WORK TO COMPLETE: For each line below that contains the string "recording", copy that line.

/---

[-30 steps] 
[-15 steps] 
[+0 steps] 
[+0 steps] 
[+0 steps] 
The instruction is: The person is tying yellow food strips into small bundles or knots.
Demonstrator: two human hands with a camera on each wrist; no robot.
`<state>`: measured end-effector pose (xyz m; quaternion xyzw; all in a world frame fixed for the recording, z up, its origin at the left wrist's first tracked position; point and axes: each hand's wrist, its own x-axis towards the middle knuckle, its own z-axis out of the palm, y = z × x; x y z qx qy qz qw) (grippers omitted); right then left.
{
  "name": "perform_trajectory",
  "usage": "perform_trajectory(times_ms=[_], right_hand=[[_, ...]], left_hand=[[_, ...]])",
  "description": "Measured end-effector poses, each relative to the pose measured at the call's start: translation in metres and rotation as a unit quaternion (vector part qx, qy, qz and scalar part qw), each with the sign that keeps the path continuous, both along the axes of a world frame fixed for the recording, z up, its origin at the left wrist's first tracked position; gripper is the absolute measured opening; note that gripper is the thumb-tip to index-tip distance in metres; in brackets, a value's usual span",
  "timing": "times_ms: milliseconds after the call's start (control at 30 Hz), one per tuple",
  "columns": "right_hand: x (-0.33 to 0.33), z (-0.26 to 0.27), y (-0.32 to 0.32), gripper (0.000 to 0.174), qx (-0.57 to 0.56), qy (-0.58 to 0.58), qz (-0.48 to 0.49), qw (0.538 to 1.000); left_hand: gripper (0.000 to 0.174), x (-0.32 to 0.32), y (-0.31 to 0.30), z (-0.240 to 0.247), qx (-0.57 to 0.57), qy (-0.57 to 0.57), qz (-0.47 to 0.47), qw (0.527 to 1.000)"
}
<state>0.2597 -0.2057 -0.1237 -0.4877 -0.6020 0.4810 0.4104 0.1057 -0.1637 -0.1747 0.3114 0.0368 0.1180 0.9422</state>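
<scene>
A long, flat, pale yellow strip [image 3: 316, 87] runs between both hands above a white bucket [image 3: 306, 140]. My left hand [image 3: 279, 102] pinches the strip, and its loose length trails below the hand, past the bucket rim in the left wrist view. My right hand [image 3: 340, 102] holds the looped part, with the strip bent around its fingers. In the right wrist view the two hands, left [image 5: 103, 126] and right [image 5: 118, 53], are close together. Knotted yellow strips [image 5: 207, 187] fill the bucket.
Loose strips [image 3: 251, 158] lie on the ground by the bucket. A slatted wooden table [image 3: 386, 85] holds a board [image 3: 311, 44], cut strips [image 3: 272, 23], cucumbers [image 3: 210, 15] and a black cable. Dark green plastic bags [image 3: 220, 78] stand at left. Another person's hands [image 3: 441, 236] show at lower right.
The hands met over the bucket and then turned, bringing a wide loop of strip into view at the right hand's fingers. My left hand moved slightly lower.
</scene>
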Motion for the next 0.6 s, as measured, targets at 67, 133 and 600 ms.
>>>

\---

SOLVED EXERCISE:
`<state>`: measured end-effector pose (xyz m; quaternion xyzw; all in a world frame fixed for the recording, z up, its origin at the left wrist's first tracked position; point and axes: each hand's wrist, its own x-axis towards the middle knuckle, its own z-axis out of the palm, y = z × x; x y z qx qy qz qw) (grippers omitted); right then left.
  "description": "Measured end-effector poses, each relative to the pose measured at the call's start: translation in metres and rotation as a unit quaternion (vector part qx, qy, qz and scalar part qw), each with the sign that keeps the path continuous, both along the axes of a world frame fixed for the recording, z up, its origin at the left wrist's first tracked position; gripper is the absolute measured opening; note that gripper is the thumb-tip to index-tip distance in metres; in brackets, a value's usual span",

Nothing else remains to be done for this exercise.